- Statistical & Bio Seminar
- Analytical results for the distribution of shortest path lengths in random networks
- Prof. Eytan Katzav
21/05/2017, 15:30 - 16:30
- Lewiner, Seminar Room (412)
- Yariv Kafri
The increasing interest in network research in recent years is motivated by the realization that a large variety of systems and processes which involve interacting objects can be described by network models. In these models, the objects are represented by nodes and the interactions are expressed by edges. The interactions between non-adjacent pairs of nodes are facilitated by paths going through intermediate nodes and edges. The shortest paths between such pairs are of particular importance because they provide the strongest interactions and fastest response.
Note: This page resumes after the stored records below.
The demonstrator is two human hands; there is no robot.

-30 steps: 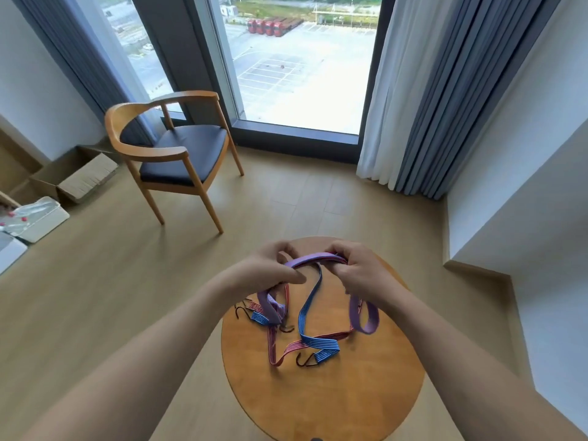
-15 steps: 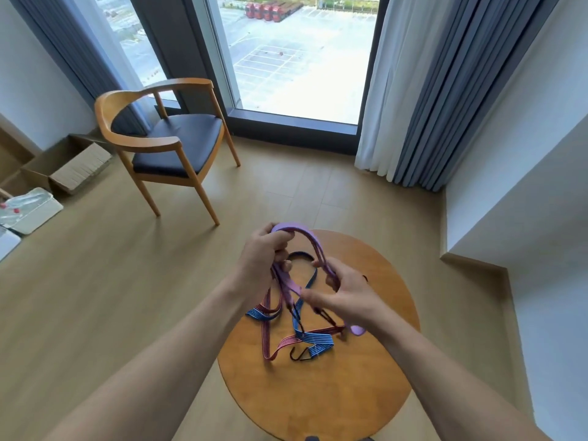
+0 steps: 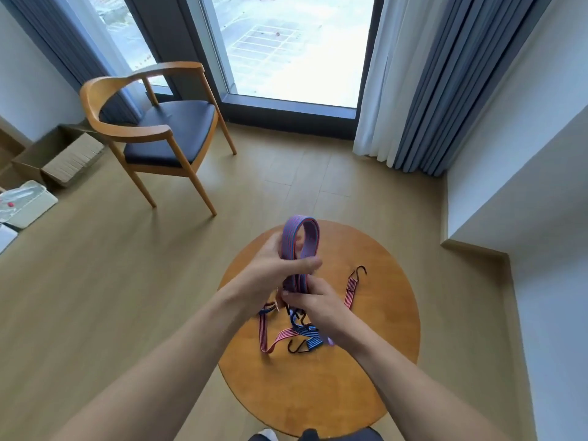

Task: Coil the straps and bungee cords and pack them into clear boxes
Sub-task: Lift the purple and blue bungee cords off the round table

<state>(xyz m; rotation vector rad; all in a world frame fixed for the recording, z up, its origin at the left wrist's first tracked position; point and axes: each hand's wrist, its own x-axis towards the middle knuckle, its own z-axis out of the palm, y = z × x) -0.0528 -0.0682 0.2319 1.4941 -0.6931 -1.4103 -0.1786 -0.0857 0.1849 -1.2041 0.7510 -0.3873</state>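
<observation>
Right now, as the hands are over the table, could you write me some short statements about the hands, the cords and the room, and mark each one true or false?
1. The left hand grips the folded purple strap above the round table. True.
2. The right hand lies flat on the table and holds nothing. False: its fingers are curled on the lower end of the strap, just below the left hand.
3. A red striped cord with a black hook lies on the table, to the right of the hands. True.
4. The chair stands on the right, against the curtain. False: it stands on the left, near the window.
</observation>
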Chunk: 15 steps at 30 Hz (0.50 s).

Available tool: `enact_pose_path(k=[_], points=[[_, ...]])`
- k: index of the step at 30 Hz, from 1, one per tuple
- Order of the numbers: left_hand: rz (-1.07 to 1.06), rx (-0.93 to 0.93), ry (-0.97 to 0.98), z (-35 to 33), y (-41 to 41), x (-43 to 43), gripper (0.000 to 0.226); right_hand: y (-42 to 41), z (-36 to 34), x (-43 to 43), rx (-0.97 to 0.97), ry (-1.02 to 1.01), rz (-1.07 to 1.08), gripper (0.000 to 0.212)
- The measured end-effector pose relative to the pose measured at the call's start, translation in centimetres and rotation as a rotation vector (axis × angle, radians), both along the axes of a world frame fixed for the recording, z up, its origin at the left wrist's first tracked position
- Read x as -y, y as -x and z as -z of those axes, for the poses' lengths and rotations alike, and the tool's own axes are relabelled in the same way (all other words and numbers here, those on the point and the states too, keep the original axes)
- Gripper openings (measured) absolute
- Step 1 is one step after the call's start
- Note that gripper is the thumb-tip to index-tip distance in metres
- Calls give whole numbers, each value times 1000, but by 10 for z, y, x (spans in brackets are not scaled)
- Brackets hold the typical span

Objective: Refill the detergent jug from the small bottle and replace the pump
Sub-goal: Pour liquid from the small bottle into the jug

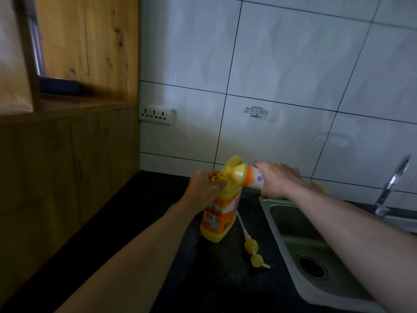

Therefore, the distribution of shortest path lengths is of great relevance to many dynamical processes taking place on networks such as communication, navigation and epidemic spreading. While the average of this distribution has been studied extensively, the analytical calculation of the entire distribution has remained an open problem.
In this presentation a novel analytical approach for calculating the distribution of shortest path lengths in random networks will be discussed. This approach is based on the cavity method, and applies to a large family of network types, which includes Erdos-Renyi networks , regular graphs and more generally, configuration model networks . The results are found to be in agreement with numerical simulations for a broad range of networks, sizes and connectivities.
Being analytical this approach allows shedding light on various phenomena such as an interesting local-global relation between the degree of a specific node and the mean distance of paths originating from it.
 E. Katzav, M. Nitzan, D. ben-Avraham, P. L. Krapivsky, R. Kuhn, N. Ross and O. Biham, Analytical results for the distribution of shortest path lengths in random networks, EPL 111, 26006 (2015).
 M. Nitzan, E. Katzav, R. Kuhn and O. Biham, Distance distribution in configuration model networks, PRE 93, 62309 (2016).